Along the New England coast, the Herring Gull is found year-round. Its breeding range generally begins on the off-shore islands and extends northward to the Arctic. In winter it vacates the far north, wintering from Newfoundland southward along the Atlantic and Gulf coasts, and sometimes to Mexico and the West Indies. It takes three to four years for a Herring Gull to mature and begin breeding; young birds may stay on the wintering range throughout the year and may wander much further than adults.

Herring Gulls are today the most common gull in the east. Commonalty often leads to disinterest and even contempt. But a hundred years ago, the bird was in danger. Their numbers had been drastically reduced by eggers, and the feather trade.

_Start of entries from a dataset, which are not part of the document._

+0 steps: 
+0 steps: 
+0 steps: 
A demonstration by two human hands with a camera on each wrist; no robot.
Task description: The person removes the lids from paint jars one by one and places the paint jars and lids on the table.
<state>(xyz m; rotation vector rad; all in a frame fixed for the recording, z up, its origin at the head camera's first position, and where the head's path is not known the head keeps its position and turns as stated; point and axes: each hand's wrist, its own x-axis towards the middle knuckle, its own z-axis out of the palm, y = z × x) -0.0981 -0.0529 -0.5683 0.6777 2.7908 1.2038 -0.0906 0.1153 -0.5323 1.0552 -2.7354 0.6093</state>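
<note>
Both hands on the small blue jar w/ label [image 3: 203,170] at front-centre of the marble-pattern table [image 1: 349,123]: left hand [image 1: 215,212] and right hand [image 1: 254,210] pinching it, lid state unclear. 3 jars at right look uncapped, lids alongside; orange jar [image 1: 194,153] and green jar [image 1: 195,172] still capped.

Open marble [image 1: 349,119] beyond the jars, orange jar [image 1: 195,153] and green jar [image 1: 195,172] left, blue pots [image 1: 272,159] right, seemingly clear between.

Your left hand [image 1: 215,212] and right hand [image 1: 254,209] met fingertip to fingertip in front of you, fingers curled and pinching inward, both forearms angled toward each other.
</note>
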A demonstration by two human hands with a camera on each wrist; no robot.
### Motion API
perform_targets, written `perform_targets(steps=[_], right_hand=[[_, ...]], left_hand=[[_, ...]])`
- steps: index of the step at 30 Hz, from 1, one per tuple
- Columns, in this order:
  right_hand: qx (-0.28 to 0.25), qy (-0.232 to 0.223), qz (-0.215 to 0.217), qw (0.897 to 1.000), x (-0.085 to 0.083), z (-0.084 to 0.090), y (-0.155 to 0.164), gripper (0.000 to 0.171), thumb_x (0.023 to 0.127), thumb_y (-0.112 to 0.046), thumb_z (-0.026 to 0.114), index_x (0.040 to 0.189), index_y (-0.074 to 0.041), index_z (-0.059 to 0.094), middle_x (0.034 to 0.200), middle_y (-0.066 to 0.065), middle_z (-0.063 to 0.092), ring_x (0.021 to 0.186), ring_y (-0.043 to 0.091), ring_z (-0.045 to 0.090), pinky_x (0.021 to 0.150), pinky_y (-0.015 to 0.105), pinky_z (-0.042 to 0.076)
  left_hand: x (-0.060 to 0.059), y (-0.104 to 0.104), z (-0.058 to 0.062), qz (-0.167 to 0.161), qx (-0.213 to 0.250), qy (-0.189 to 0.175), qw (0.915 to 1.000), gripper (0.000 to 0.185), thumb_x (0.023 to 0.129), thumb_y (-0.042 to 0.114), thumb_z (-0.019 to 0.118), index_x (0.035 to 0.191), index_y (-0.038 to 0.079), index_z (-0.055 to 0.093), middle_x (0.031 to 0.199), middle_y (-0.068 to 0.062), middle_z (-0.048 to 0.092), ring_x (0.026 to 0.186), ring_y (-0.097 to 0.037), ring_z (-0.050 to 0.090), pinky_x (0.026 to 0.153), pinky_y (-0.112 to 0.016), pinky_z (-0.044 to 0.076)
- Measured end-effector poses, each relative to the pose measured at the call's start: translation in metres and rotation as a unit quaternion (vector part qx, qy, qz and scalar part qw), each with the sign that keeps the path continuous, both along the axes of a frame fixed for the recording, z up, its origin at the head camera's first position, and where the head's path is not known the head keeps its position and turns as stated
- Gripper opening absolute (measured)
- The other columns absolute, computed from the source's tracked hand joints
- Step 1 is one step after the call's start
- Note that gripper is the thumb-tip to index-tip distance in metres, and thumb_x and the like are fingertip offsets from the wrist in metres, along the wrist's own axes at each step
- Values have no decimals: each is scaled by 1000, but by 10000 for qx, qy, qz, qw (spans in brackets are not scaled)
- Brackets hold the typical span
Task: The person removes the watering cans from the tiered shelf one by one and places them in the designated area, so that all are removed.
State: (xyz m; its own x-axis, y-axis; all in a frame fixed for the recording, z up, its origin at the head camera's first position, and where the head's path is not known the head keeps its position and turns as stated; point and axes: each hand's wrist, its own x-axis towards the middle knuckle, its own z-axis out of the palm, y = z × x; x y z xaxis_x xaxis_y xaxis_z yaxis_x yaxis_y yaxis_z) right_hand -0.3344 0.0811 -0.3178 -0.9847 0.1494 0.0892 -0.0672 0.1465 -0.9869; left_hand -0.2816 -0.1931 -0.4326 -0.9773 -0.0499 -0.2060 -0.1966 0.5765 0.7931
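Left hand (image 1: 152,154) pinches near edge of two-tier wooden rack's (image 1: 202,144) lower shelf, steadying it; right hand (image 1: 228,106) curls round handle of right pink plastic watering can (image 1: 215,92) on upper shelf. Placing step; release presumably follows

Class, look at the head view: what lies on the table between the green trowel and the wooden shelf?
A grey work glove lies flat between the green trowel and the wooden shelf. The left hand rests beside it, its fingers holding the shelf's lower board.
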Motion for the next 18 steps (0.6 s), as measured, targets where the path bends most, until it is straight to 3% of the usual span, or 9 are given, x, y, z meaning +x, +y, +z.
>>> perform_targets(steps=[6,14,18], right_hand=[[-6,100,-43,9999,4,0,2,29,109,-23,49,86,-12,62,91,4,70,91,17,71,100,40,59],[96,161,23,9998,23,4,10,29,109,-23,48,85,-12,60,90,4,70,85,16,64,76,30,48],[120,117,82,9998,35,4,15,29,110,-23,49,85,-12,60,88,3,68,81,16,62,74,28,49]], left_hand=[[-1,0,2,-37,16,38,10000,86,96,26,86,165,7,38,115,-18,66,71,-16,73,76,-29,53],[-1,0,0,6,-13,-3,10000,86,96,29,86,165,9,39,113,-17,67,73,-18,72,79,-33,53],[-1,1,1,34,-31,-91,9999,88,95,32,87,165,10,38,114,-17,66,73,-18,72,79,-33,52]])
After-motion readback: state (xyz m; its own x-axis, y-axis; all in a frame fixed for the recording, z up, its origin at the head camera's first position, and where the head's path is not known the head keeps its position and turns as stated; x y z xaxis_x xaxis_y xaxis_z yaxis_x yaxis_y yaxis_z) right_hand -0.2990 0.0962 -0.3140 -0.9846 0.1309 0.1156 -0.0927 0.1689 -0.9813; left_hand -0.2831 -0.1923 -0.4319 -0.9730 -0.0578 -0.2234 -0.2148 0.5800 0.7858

Audubon described a visit in 1833 to White Head Island at the entrance to the Bay of Fundy. He was surprised to find Herring Gulls nesting in trees. The island’s owner explained that his sons and fishermen collected most of the eggs for use in winter. The gulls gradually began to put their nests in trees in the thickest island woods. Only the younger gulls were still nesting on the ground. The depredation to the gulls was so great, that the owner prohibited strangers from robbing the nests and only permitted select persons, such as Audubon and his party, to shoot the gulls. “I daresay,” quoted Audubon, “you will not commit any greater havoc among them than is necessary, and to that you are welcome.”

But this island owner was an exception in his restrictions. Gathering eggs for food, and killing the birds for the hat-feather trade (Herring Gulls and many other species), was so great during the nineteenth century that numbers were drastically reduced, endangering the survival of some species, and beginning to push the Herring Gull to that point. Fortunately, in the early twentieth century protections were instituted and the gull populations began to recover.

Herring Gulls recovery has been helped by its adaptability. They will eat anything. When natural food sources have been depleted, they have turned, instead, to offal, garbage and sewage. Forbush described their food adaptations: “It gathers in flocks in harbors and wherever fish are dressed or thrown away, at canning factories, fish-freezers or fish-wharves, and quickly devours all offal or fish-waste thrown into the water. It flocks in thousands where sewage is discharged .... Wherever fish, killed in thousands by disease, frost or other causes, are cast up in countless multitudes upon the shore to poison the air with the offensive effluvia of decay, there the gulls gather and in an astonishingly short time succeed in abating the nuisance.”

Landfills and garbage dumps are favorite gathering places for gulls where, in spite of their best efforts, they are unable to devour the tons of human generated garbage. Polite society does not like to be reminded of its garbage and filth, and looks down on those who clean up after the waste. Herring Gulls are enthusiastic omnivores and indiscriminate garbage lovers, thus reaping prejudice by the garbage producers.

On the New England coast, and in winter on many inland waters, Herring Gulls are everywhere. When I am not too busy, I notice them. Good birding!